Mauritshuis & the Girl With A Pearl Earring

Mauritshuis Mauritshuis

We invite you to join us for a very special insideTauck presentation – a fascinating “virtual” walk through the Mauritshuis with a museum docent who guides you through the collection, providing behind-the-scenes information, stories and insights. The museum is celebrating its bicentennial this year with special exhibitions and events – and we’re pleased to introduce this special insideTauck so you are part of it.

On select Rhine river cruises, guests enjoy an exclusive event – a private evening in Den Haag, Netherlands, at Mauritshuis – an extraordinary museum that resides in a 17th-century mansion housing iconic masterpieces of the Dutch Golden Age. The collection features works by Rembrandt, Holbein the Younger and Vermeer – including his iconic Girl With A Pearl Earring.

For additional information, or to learn more about the Mauritshuis, the collections and Girl With A Pearl Earring, we’ve curated some videos and documentaries that you can view below.

 

Presented by:

Drs. Wendy Fossen

Drs. Wendy Fossen BA MA is a freelance art historian and working as a museum guide for the Mauritshuis as well as the Kunstmuseum, both located in The Hague. As a tour manager for a Dutch travel agency she takes groups on cultural and art related trip across Europe, as a docent she teaches art history to adults and as a speaker she gives lectures on a wide variety of art historical subjects throughout The Netherlands.

 

 

To spend more time in the Mauritshuis, take a self-guided virtual tour with Mauritshuis at home. And to learn more about the Girl With a Pearl Earring, read the Girl with a Blog.

 

Q & A

Q. The wall coverings throughout the museum are gorgeous, are they silk?

A: Yes, they are indeed silk.

 

Q. The ‘View of Delft’ is so beautiful, and I understood that it was a national treasure that never left the country. Can you talk about its place in the permanent collection?

A: Being one of the three Vermeers in our collection it is an artwork we treasure. Nonetheless, all three of them have been on loan to foreign museums several times and when they are home they are always on display in our museum.

 

Q. Did Vermeer use mirrors to create the realism of his paintings as Teller hypothesizes?

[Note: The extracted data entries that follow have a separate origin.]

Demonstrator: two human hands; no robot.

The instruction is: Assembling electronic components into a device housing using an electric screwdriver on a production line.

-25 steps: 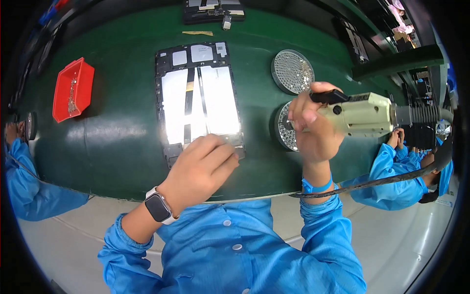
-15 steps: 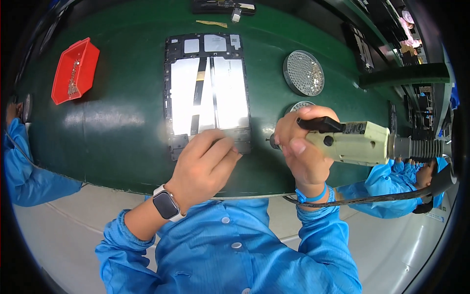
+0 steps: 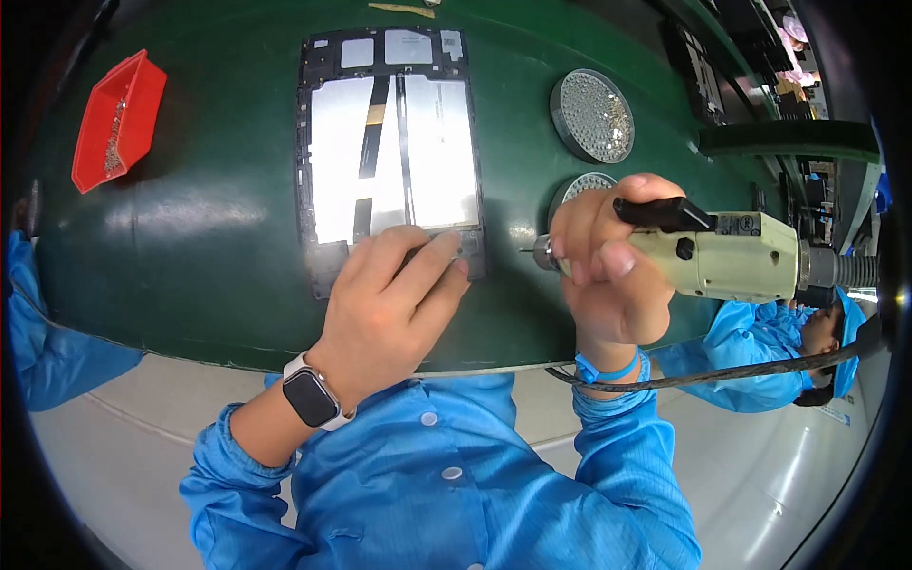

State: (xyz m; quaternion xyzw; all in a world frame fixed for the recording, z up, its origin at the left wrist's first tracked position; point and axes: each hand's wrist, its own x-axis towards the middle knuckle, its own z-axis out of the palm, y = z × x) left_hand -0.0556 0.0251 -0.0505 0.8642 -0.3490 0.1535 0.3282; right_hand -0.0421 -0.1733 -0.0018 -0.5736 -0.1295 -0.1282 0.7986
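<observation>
Green matting covers the surface (image 3: 190, 237), where one opened tablet chassis (image 3: 389, 152) lies flat with its bright metal back panel facing up. Since the earlier frames, the electric screwdriver (image 3: 722, 252) has swung away from the round tray and its bit now points at the chassis's lower right corner, just short of it. The left hand (image 3: 394, 304) has stayed pressed on the chassis's lower edge, fingers spread flat, holding nothing in its grip. The right hand (image 3: 608, 271) is wrapped closed around the screwdriver's front barrel, the tool lying level and pointing left. Two round screw trays (image 3: 591, 114) sit right of the chassis, the nearer one mostly hidden behind the right hand. One red parts bin (image 3: 119, 119) stands at the far left. One smartwatch (image 3: 309, 394) sits on the left wrist.
</observation>
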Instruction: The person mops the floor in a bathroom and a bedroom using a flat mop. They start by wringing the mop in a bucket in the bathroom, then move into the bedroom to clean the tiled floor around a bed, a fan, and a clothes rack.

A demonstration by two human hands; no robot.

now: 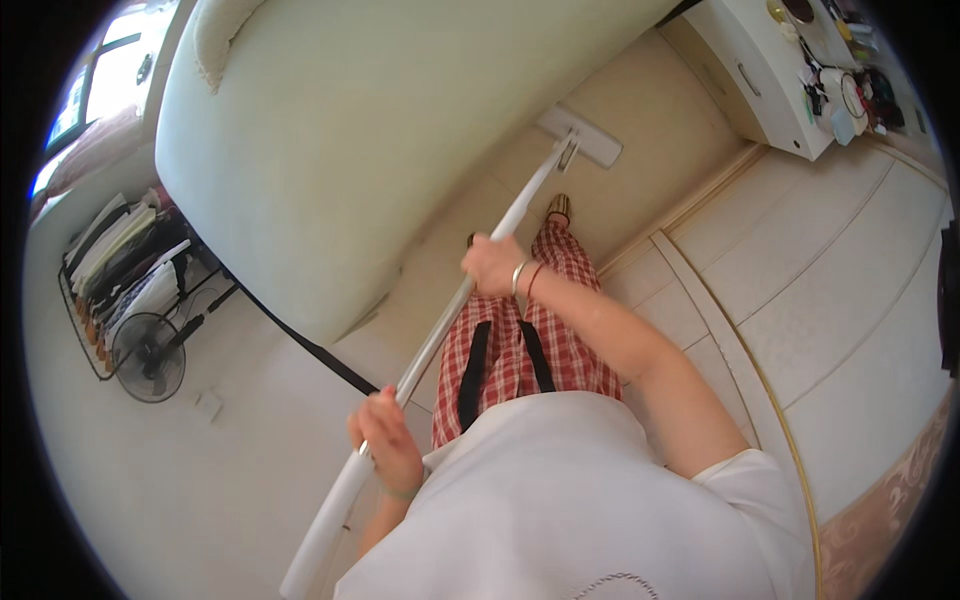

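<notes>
Both of my hands grip a flat mop (430, 350) with a long white and silver pole, slanting from lower left to upper right. My left hand (387, 438) is closed round the thick lower-left part of the pole. Farther up, my right hand (493, 265) wraps the pole near its middle; a bracelet and a red string circle that wrist. The mop's flat, pale rectangular head (598, 146) rests on the tiled floor beyond my feet, close to the bed's edge. Its underside is hidden.
A bed (330, 170) with a pale green cover spans the left and far side. At the upper right stands a white cabinet (745, 75) with small items on top. White sliding doors (810, 240) line the right. A black fan (150, 355) and a clothes rack (120, 270) are at the left.
</notes>
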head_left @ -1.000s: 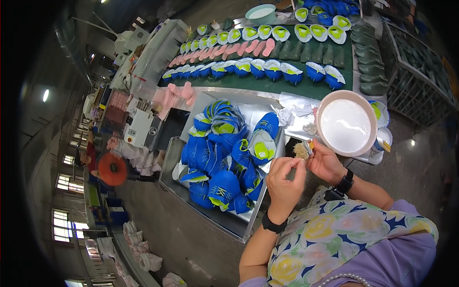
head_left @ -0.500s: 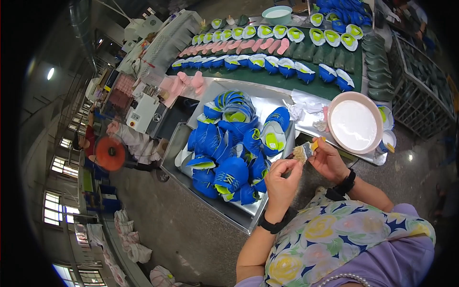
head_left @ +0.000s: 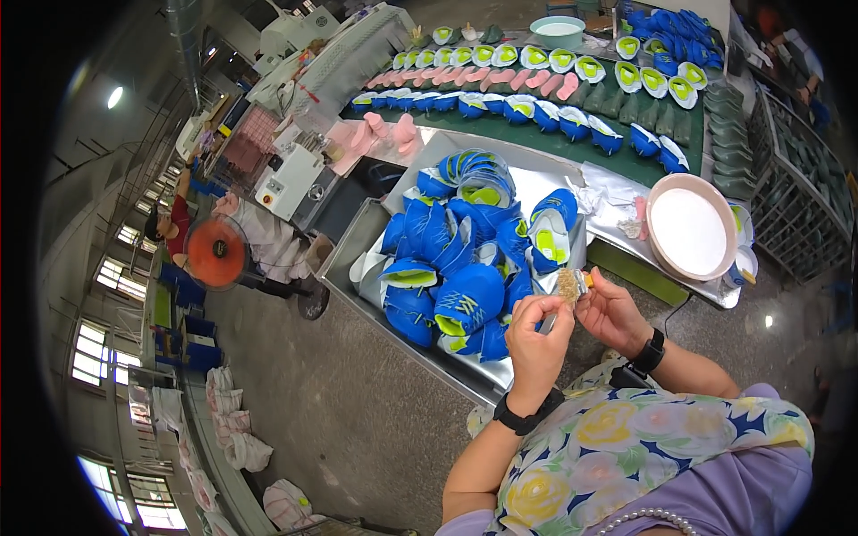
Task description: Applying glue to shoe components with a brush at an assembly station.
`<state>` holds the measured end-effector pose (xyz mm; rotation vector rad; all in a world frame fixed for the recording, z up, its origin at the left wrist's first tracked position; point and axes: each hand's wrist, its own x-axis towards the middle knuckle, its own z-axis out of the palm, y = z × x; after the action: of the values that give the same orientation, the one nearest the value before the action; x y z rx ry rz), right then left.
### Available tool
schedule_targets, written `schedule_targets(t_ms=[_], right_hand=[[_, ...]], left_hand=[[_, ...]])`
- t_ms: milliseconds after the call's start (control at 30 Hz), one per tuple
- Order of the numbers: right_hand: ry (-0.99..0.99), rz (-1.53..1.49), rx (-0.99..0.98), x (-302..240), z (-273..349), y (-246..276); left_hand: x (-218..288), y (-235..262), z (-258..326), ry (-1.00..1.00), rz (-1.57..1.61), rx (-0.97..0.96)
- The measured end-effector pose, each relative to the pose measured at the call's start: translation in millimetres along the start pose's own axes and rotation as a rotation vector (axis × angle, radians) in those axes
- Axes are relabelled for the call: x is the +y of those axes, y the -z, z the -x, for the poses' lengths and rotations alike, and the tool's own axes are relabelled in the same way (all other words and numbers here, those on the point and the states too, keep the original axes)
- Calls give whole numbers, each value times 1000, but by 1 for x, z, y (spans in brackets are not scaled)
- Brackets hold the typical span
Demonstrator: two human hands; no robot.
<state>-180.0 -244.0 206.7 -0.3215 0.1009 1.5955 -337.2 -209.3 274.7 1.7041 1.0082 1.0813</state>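
My right hand (head_left: 617,314) is closed around a paint brush (head_left: 570,285) with pale bristles, a metal band and a yellow handle mostly hidden by the fingers. Thumb and forefinger of my left hand (head_left: 539,338) pinch together at the bristle tips; anything between them is too small to make out. Both hands are over the near right corner of a metal tray (head_left: 420,353). Heaped in that tray are blue shoe uppers (head_left: 466,295) with lime-green linings. Beyond my right hand stands a pinkish basin (head_left: 686,228) of white liquid.
Behind the tray, a green-topped table (head_left: 581,154) carries rows of blue-and-white uppers, pink insoles (head_left: 492,80) and dark green shoe lasts (head_left: 728,134). A metal rack (head_left: 795,170) stands at right. At left are an orange fan (head_left: 217,253), a machine (head_left: 290,183) and another person (head_left: 174,223).
The view has turned, so the table and tray appear farther right and slightly lower. In my right hand the brush has turned, showing less yellow handle. My left fingers remain pinched at the bristles.
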Motion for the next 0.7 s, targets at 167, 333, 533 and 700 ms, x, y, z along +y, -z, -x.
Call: schedule_targets(t_ms=[167,333,533,700], right_hand=[[-51,26,31,40,-10,-12],[-124,-18,57,79,-22,-17],[-245,41,-32,107,-39,-17],[-255,152,-101,111,-52,-26]], left_hand=[[-6,37,12,-29,36,65],[-12,72,24,11,17,106],[-20,101,40,148,156,192],[-16,107,53,259,233,335]])
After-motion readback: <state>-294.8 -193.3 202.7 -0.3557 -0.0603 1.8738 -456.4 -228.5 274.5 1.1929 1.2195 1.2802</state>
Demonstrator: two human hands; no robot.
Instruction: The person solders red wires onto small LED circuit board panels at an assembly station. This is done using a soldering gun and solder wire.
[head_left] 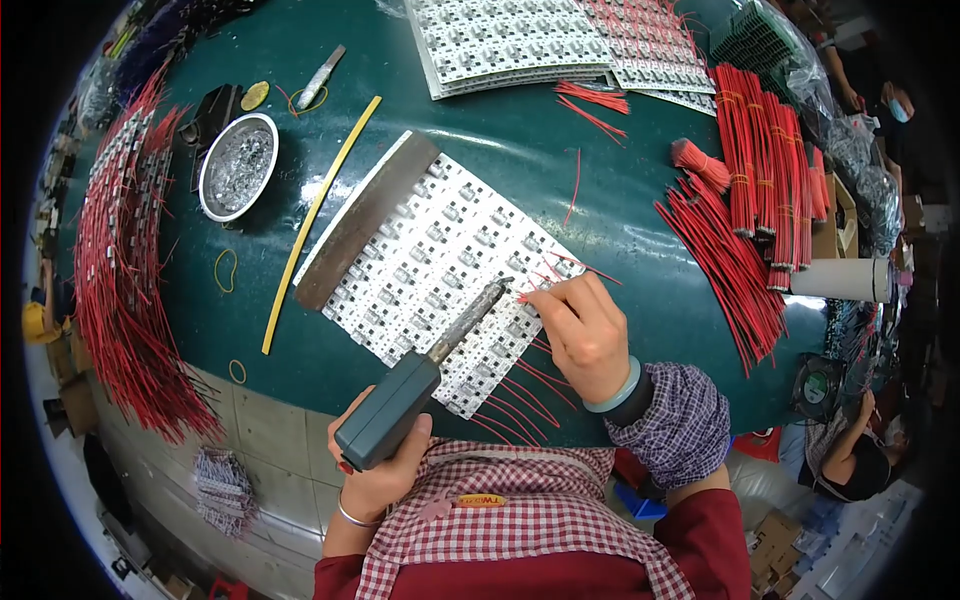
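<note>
A white panel of small circuit boards lies tilted on the green table, with a brown bar resting along its upper left edge. My left hand is wrapped round the dark green handle of a soldering gun. The gun's grey barrel slants up over the panel, its tip close to my right fingertips. My right hand is closed in a pinch on a thin red wire at the panel's right side. Several red wires stick out from the panel's lower right edge.
A white bowl of silvery scraps and a yellow strip lie left of the panel. Wired boards hang over the left edge. Red wire bundles lie right; stacked panels stand behind. Another person sits at far right.
</note>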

A: There are differing opinions as to whether Vermeer used optical devices (mirror, camera obscura, or some other device) to create his compositions. Through technical examinations of Vermeer paintings happening in preparation for the 2023 exhibition, we hope to shed more light on this. Recent research on Girl With a Pearl Earring found no concrete evidence to suggest that he used such devices during painting; however, he might have been inspired by looking through a camera obscura prior to painting, which could explain the heightened contrast between light and dark overall, and slight ‘blurriness’ of certain details.

 

Q. What do all the cracks in the Girl With a Pearl Earring tell us?

A: Girl With a Pearl Earring has developed cracks over time due to natural ageing and embrittlement of the paint, previous conservation treatment that used heat and/or moisture, as well as external forces (physical damage). If you’d like to find out more, you can read this post.

 

Q. If the Girl With a Pearl Earring is not a portrait, what is it?

A: The Girl With the Pearl Earring is a tronie, an architype. She represents an exotic girl wearing a turban and that pearl in her ear.